Attention à l'arrosage de vos plantes aromatiques, suivant l'exposition, elles ne nécessitent que 2 à 3 arrosages par semaine.
Votre menthe doit être seule dans un contenant, car elle a la fâcheuse habitude de coloniser l'espace qui lui est attribué.

Au verger

Taillez en vert les arbres fruitiers à noyaux pour favoriser la grosseur des fruits. Paillez les petits fruits rouges et les fraisiers en début de production.
Bouturez ou marcottez les figuiers : vous ne transplanterez vos résultats qu'en automne.
Traitez vos pêchers avec une décoction de prêle. Faîtes tremper la veille des tiges de prêle (1kg pour 10l) dans une eau à 36°c en laissant votre contenant à feu doux pendant 45 minutes. Diluez 10% avec 2 cuillères à café de savon noir, et pulvérisez tous les 10 jours contre la rouille, la cloque ou le botrytis.
Pour limiter l'invasion des pucerons et donc des fourmis, installez le long des troncs une bande de glue sur le pourtour pour stopper la colonie. Elles ont la fâcheuse habitude d'élever les pucerons sur les feuilles pour récolter le miellat.
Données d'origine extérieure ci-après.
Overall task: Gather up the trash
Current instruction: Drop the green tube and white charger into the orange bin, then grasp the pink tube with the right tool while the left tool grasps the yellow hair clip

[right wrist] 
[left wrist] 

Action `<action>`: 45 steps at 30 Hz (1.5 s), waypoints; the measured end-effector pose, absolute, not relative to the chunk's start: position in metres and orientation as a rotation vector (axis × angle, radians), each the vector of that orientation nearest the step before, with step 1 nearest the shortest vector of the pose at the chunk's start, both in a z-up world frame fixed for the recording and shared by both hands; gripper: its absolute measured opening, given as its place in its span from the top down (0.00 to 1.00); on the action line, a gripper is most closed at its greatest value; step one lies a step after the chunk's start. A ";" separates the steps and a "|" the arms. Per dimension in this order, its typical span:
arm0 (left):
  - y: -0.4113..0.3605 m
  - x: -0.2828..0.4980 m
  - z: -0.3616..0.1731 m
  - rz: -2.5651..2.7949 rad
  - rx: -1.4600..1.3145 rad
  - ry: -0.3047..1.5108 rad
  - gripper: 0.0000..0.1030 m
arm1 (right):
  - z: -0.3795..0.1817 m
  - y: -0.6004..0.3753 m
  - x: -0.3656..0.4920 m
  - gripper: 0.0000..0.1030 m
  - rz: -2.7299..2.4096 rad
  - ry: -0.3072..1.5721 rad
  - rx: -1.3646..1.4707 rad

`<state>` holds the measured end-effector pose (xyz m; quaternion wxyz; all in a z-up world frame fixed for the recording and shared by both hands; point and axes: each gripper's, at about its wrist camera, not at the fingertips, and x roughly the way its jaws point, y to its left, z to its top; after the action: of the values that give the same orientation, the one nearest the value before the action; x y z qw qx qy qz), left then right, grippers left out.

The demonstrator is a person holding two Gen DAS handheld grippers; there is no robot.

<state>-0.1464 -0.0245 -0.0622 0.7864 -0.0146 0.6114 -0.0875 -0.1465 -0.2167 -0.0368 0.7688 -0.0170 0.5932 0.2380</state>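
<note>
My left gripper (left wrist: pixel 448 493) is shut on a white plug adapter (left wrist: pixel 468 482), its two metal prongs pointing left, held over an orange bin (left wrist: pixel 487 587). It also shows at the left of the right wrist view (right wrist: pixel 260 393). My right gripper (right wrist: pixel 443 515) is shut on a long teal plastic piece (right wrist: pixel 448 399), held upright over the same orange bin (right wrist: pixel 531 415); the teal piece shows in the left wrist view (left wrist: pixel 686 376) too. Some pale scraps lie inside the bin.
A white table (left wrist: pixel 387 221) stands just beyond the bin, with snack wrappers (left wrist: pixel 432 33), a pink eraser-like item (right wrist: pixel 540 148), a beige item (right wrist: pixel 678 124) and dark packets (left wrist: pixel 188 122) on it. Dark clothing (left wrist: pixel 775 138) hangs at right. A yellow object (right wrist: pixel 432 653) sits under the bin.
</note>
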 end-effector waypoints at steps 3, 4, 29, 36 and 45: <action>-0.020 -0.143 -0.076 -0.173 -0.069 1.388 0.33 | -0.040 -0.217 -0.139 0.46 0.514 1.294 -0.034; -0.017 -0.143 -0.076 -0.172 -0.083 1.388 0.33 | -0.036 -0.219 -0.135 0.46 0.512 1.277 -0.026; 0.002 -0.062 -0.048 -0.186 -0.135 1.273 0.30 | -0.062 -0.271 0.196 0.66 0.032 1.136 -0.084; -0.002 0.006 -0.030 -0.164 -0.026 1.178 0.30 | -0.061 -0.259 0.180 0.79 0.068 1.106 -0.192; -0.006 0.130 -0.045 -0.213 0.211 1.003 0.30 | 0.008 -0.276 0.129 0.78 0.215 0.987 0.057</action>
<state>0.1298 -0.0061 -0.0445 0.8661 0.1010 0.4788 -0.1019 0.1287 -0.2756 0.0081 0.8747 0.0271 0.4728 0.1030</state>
Chroniques de la nature en ville

Martinet noir
Le retour des martinets noirs en ville se remarque aisément par leurs cris typiques poussés lors de folles poursuites rapides au-dessus de nos toits. Ils reviennent d'Afrique à partir de la mi-avril et la quasi-totalité des individus est revenu en mai. Bien qu'ils reviennent progressivement, leur départ en août se fait brutalement.
Cet oiseau est un véritable citadin qui s'est très bien accommodé des constructions humaines pour nidifier. On verra les immatures mener en boucle un drôle de manège, arrivant d'un vol ascendant sous un rebord de toit ou une anfractuosité pour repartir presque aussitôt : ils repèrent les endroits dans lesquels ils feront leur nid l'année suivante.
D'ailleurs, en parlant d'années, sa longévité peut atteindre plus de 20 ans.
Les martinets ont des ailes en forme de faux, ce qui leur confère des aptitudes de vol excellentes : 50 km/h quand ils se promènent, ils peuvent monter à 100km/h et on en aurait surpris à frôler les 200 km/h ! Une autre chose extraordinaire les concernant, c'est qu'ils volent… quasiment en permanence, si bien qu'ils seraient capables de rester en l'air pendant plusieurs mois. Cela veut donc dire qu'ils font tout en volant : pour dormir, ils s'élèvent à 2000m d'altitude et se laissent planer à la faveur des courants aériens. Pour se nourrir, ils n'ont qu'à ouvrir leur large bec pour capter le plancton aérien (petits insectes) ; et pour construire le nid, ils amasseront en l'air tout ce qui est léger et emporté par le vent : plumes, brins d'herbe…
Avec leur allure, on peut les confondre avec les hirondelles, mais chez nous une chose les distingue : pas de blanc sur le dessous chez le martinet, tandis que les hirondelles en ont.